Nah, eksistensi puisi santai itu sendiri tampaknya mengalami eskalasi yang lumayan dengan pemanfaatan jejaring sosial secara intensif. Selain sebagai proses pembelajaran, puisi santai berada dalam bingkai edukatif dan apresiatif (personal). Lebih jauh dari itu, adanya puisi santai sebagai bentuk "motivasi dan apresiasi", baik pencipta kepada pembaca dan sebaliknya.
Motivasi dan apresiasi dimaksud tetap harus berada dalam pertimbangan-pertimbangan estetis.

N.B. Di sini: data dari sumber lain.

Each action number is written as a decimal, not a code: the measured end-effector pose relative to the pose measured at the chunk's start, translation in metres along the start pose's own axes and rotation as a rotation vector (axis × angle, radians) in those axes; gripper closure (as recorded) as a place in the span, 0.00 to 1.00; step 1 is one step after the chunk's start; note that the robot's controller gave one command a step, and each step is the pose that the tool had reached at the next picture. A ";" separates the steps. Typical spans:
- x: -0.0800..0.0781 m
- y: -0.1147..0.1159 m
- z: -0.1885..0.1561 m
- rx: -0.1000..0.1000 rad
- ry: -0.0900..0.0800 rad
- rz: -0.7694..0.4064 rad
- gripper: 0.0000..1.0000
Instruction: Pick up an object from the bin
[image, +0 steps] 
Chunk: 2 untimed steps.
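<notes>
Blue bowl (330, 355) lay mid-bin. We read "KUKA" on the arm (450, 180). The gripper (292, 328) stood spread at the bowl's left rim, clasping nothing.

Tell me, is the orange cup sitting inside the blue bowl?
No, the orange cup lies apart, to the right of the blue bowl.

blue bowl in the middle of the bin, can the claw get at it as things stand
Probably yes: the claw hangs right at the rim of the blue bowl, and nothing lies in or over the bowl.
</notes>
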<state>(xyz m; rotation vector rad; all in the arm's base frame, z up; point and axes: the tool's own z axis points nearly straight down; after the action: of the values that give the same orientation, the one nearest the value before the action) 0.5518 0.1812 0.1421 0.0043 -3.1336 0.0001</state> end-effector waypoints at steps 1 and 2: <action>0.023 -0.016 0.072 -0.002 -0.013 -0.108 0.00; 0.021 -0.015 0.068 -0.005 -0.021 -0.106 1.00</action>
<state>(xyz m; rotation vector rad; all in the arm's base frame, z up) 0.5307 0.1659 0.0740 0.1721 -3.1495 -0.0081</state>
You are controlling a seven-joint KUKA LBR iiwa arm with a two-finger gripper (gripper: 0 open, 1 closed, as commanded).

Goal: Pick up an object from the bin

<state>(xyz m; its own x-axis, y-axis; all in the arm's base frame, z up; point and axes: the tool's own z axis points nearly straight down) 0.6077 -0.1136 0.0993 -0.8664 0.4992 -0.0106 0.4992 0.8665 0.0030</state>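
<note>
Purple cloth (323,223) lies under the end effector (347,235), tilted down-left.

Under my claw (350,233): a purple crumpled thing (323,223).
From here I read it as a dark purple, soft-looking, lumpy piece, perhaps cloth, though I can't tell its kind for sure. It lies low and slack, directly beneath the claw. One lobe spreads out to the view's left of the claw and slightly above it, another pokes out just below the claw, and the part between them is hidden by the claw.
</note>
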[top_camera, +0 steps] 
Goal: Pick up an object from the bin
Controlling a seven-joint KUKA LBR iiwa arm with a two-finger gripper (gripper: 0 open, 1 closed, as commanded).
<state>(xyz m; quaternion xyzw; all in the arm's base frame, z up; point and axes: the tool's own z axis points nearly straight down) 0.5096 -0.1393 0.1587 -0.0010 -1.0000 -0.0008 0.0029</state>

Terlepas dari kualitas, puisi santai setidaknya menggambarkan nilai-nilai yang dapat diterima oleh masyarakat. Oleh sebab itu, sekalipun berlabel puisi santai adanya tetap bisa dipertanggungjawabkan.
Keberadaan puisi santai lebih menyata di kalangan gedget-society. Hal inilah yang sangat memungkinkan kuatnya budaya digital dalam dunia sastra. Sebagaimana yang kita ketahui bahwa sastra di masa kini telah sampai pada tahap digitalisasi; yang memungkinkan apresiasi mudah dijangkau dan bersifat terbuka.
Puisi santai dalam kapasitasnya bukanlah ancaman bagi jenis puisi lainnya. Justru keberadaanya memperkaya khazanah sastra. Di satu sisi, puisi santai menjadi dasar bagi para pemula yang sedang berproses dalam dunia kepenyairan.
Dari banyaknya media/ jejaring sosial, ada banyak pemula yang telah mencapai kematangan sastrawi. Tidak sedikit yang kemudian mendokumentasikan/ menerbitkan puisi-puisi dalam bentuk antologi (buku kumpulan puisi).